[Opening DATA EXTRACT section]

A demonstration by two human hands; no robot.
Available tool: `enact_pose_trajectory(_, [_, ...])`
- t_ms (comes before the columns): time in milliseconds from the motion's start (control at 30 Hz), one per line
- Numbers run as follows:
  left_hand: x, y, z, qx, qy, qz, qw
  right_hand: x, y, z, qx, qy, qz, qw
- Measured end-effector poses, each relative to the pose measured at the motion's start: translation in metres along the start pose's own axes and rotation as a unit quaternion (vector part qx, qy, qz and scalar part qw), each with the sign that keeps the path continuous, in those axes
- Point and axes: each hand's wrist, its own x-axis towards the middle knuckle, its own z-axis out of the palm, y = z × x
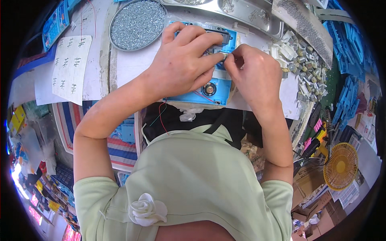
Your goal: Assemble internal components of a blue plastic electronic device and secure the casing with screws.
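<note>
A blue plastic casing [193, 98] lies on the worktable in front of me. It carries a small round speaker [209, 89], thin red wires and a dark compartment near its far edge. My left hand [183, 58] is bent over the casing, fingers curled and pressed on it. Its index fingertip meets a small whitish part [225, 55] at the casing's right side. On that same part, my right hand [254, 70] closes its thumb and index finger in a pinch. The fingers hide much of the part and of the casing's middle.
Beyond my left hand stands a round tray [112, 34] full of small screws. A metal tray [237, 19] lies at the back. Small white-and-metal parts [311, 70] are heaped at right, near blue plastic pieces [346, 98]. A marked paper sheet [71, 72] lies left, a yellow fan [341, 166] lower right.
</note>
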Motion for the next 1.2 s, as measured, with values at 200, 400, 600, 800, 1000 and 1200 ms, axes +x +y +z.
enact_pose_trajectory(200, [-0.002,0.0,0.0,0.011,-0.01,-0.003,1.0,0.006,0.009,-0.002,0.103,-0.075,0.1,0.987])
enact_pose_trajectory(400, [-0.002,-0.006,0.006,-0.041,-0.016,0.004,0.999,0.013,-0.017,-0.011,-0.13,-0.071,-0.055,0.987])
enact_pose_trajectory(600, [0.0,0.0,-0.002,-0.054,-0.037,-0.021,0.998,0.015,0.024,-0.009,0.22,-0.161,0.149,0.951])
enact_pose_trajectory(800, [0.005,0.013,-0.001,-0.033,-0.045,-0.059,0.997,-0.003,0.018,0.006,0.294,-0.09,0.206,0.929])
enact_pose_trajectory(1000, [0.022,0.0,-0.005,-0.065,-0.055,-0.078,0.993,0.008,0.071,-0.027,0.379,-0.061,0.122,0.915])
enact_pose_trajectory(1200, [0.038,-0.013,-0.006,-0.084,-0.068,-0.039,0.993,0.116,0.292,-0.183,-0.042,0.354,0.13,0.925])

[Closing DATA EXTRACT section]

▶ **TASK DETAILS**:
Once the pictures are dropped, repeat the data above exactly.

▶ **WRITTEN SOLUTION**:
A demonstration by two human hands; no robot.
Available tool: `enact_pose_trajectory(_, [_, ...])`
- t_ms (comes before the columns): time in milliseconds from the motion's start (control at 30 Hz), one per line
- Numbers run as follows:
  left_hand: x, y, z, qx, qy, qz, qw
  right_hand: x, y, z, qx, qy, qz, qw
- Measured end-effector poses, each relative to the pose measured at the motion's start: translation in metres along the start pose's own axes and rotation as a unit quaternion (vector part qx, qy, qz and scalar part qw), each with the sign that keeps the path continuous, in those axes
- Point and axes: each hand's wrist, its own x-axis towards the middle knuckle, its own z-axis out of the palm, y = z × x
Your goal: Assemble internal components of a blue plastic electronic device and secure the casing with screws.
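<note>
A blue plastic casing [193, 98] lies on the worktable in front of me. It carries a small round speaker [209, 89], thin red wires and a dark compartment near its far edge. My left hand [183, 58] is bent over the casing, fingers curled and pressed on it. Its index fingertip meets a small whitish part [225, 55] at the casing's right side. On that same part, my right hand [254, 70] closes its thumb and index finger in a pinch. The fingers hide much of the part and of the casing's middle.
Beyond my left hand stands a round tray [112, 34] full of small screws. A metal tray [237, 19] lies at the back. Small white-and-metal parts [311, 70] are heaped at right, near blue plastic pieces [346, 98]. A marked paper sheet [71, 72] lies left, a yellow fan [341, 166] lower right.
</note>
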Motion for the next 1.2 s, as measured, with values at 200, 400, 600, 800, 1000 and 1200 ms, axes +x +y +z.
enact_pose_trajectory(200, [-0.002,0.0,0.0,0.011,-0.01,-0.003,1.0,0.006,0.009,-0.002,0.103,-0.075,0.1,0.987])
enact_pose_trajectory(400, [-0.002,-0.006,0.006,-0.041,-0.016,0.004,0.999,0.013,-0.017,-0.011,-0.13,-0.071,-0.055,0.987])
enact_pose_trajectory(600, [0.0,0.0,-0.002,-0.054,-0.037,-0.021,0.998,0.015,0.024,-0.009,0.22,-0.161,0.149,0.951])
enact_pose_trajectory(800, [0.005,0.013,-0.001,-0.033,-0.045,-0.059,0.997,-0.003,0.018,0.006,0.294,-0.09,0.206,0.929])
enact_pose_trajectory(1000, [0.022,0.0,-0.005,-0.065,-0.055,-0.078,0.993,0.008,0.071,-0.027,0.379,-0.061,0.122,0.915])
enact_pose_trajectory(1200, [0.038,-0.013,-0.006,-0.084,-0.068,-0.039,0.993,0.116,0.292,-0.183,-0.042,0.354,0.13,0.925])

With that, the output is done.